El cierre del Club 18-30, el turoperador más destroyer de Sant Antoni, constituye una de las noticias recientes más positivas de cuantas afectan a esta localidad. Y hay más titulares que apuntan en la misma dirección. Al igual que dijo Elena Salgado tras desembarcar en el Ministerio de Economía, en el año 2009, comienzan a vislumbrarse «brotes verdes» en la bahía de Portmany. Esperemos que esta vez no sea un espejismo, tal y como le ocurrió a la vicepresidenta al vaticinar, con tan gráfica descripción, la salida a una crisis económica que ahogaba el país y de la que aún nos quedaban por sufrir sus más virulentos episodios.

El Club 18-30 ha operado durante cuatro décadas en Sant Antoni. En los 80 y 90 gestionaba el 40% de las camas y el pasado verano aún poseía plazas en cinco hoteles del centro. Recuerdo los agobios y las noches en blanco de hoteleros conocidos al comenzar a trabajar con este turoperador, cuando la horda de jóvenes etílicos que pernoctaban en sus habitaciones lo mismo les destrozaban el bar en una pelea multitudinaria que les arrojaban los colchones a la piscina desde los balcones. En ocasiones, los clientes iban detrás.

Aunque este adiós del Club 18-30 está más relacionado con la transformación del mercado y el hecho de que ahora el turista joven soluciona sus vacaciones en Booking y otras plataformas de Internet, sin necesidad de contratar paquetes específicos, constituye un nuevo síntoma de la evolución que ha comenzado a experimentar Sant Antoni.

Más decisivo aún resulta el anuncio que el pasado septiembre lanzó el Grupo Playasol: el Piscis Park, segundo mayor hotel de la localidad, con 366 habitaciones y epicentro del desmadre durante décadas, será remodelado íntegramente para ascender de dos a cuatro estrellas y sustituir el cliente joven por otro de perfil más familiar. A pesar de que el inicio de las obras ha quedado paralizado mientras se tramitan algunas mejoras en el proyecto, más pronto o más tarde será una realidad.

Esta transformación se sumará a la de los dos hoteles Marco Polo, que han pasado de dos a tres estrellas; el Apartahotel del Mar, junto a Es Nàutic, que tiene cien habitaciones y ascenderá a cuatro estrellas; la remodelación del Hotel Portmany, ya en marcha, o la apertura de un hotel 'boutique' en el Carrer Ample, destinado a clientes de alto poder adquisitivo, entre otros.

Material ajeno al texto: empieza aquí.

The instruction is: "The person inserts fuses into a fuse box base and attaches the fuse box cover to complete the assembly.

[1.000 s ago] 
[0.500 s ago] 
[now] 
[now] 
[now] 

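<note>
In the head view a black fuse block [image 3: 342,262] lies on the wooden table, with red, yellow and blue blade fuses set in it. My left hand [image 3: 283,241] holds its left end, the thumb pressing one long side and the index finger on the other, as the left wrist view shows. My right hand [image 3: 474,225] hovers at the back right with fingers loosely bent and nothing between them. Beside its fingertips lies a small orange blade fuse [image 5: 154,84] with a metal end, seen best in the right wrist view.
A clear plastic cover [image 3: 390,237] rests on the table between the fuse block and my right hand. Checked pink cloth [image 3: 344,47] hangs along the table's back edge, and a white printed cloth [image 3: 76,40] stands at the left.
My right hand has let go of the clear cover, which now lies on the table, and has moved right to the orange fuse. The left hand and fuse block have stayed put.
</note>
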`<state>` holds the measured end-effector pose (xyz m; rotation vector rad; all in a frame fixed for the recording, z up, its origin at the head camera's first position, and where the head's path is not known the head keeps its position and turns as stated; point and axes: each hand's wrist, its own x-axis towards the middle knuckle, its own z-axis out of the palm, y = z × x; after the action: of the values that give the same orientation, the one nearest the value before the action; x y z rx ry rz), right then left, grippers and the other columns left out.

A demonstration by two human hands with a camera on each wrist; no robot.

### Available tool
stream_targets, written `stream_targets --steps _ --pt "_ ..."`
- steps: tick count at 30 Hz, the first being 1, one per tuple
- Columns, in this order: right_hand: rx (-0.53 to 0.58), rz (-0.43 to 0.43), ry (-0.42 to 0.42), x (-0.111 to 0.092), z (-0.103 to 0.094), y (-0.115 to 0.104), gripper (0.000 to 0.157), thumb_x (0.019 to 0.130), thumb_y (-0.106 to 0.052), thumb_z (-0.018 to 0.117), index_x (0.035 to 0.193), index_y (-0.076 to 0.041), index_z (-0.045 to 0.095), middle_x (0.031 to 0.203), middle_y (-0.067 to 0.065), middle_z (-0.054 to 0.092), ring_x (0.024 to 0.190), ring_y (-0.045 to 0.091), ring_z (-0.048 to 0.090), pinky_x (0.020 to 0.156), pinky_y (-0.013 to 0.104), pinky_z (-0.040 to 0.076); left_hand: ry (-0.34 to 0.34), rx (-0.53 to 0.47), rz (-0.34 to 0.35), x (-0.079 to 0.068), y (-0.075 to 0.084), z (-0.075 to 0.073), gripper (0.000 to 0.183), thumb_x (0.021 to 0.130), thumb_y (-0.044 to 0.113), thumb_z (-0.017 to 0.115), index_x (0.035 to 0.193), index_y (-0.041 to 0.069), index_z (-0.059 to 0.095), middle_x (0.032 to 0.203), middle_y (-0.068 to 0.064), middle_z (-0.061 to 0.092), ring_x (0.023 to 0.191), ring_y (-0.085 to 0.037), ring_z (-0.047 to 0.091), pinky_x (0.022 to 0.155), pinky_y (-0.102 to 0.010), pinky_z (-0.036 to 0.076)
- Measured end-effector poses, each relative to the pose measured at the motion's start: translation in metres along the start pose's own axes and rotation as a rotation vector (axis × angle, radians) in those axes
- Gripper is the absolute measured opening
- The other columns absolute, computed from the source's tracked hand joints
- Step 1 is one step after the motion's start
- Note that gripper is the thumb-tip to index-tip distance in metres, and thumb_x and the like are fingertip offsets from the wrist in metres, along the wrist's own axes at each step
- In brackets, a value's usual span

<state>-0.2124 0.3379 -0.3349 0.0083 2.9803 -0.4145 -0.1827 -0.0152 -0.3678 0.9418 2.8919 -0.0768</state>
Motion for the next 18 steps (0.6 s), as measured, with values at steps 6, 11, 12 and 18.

Tanto las tarifas como las características y servicios de estos establecimientos impedirán que sus habitaciones sean ocupadas por la actual muchachada asilvestrada. Ello debería redundar en un cambio sustancial en el perfil del turista que acude a veranear a Sant Antoni y en la progresiva reducción del turismo de desmadre. Y podemos suponer que a continuación de todos estos proyectos irán llegando otros.

A este progresivo proceso de renovaciones se suman otros avances acometidos en los últimos años, como la reforma y actualización de numerosos locales del paseo marítimo, que ya se orientan a otro tipo de clientela en muchos casos, la remodelación del propio club náutico y la apertura de nuevos restaurantes orientados a un público más exigente que, junto con la transformación de otros más antiguos, han aportado una oferta gastronómica de gran calidad en el mismo centro del pueblo. Los frecuenta un turismo más familiar, viajeros bien informados que se alojan en otras zonas de la isla y los propios ibicencos, que tras años de vivir de espaldas a Sant Antoni comienzan a regresar a esta localidad también en verano. Basta con pasear cualquier noche de julio o agosto por el Carrer Ample y sus alrededores para comprobarlo.

El gran reto pendiente, ahora, es el sector ocio y especialmente el West End, que sigue considerándose el epicentro del turismo de borrachera. Este año ha visto reducidos sus horarios de forma drástica, lo que ha favorecido el descanso de los vecinos, pero provocado más botellón en la playa y en el paseo, además del descontento de los empresarios de esta zona, que ahora tienen menos horas para hacer caja.

Conviene recordar que el West End se fue degradando como respuesta a la demanda de fiesta y alcohol barato por parte de la horda de jóvenes descontrolados que los turoperadores traían a los hoteles. En consecuencia, si los alojamientos van captando otro perfil de cliente, el West tendrá que volver a reorientar su oferta para sobrevivir.

Quién sabe si, dentro de una década, nos encontremos con un West dedicado a la gastronomía, la charla entre amigos en las terrazas y algunos conciertos de música en vivo, y ya no nos comparen con Magaluf. Quedan muchas incógnitas, toneladas de trabajo por delante y un gran esfuerzo inversor tanto por parte de la iniciativa privada como del sector público. Sin embargo, por primera vez, se atisba cierto optimismo en el aire. Ojalá cristalice.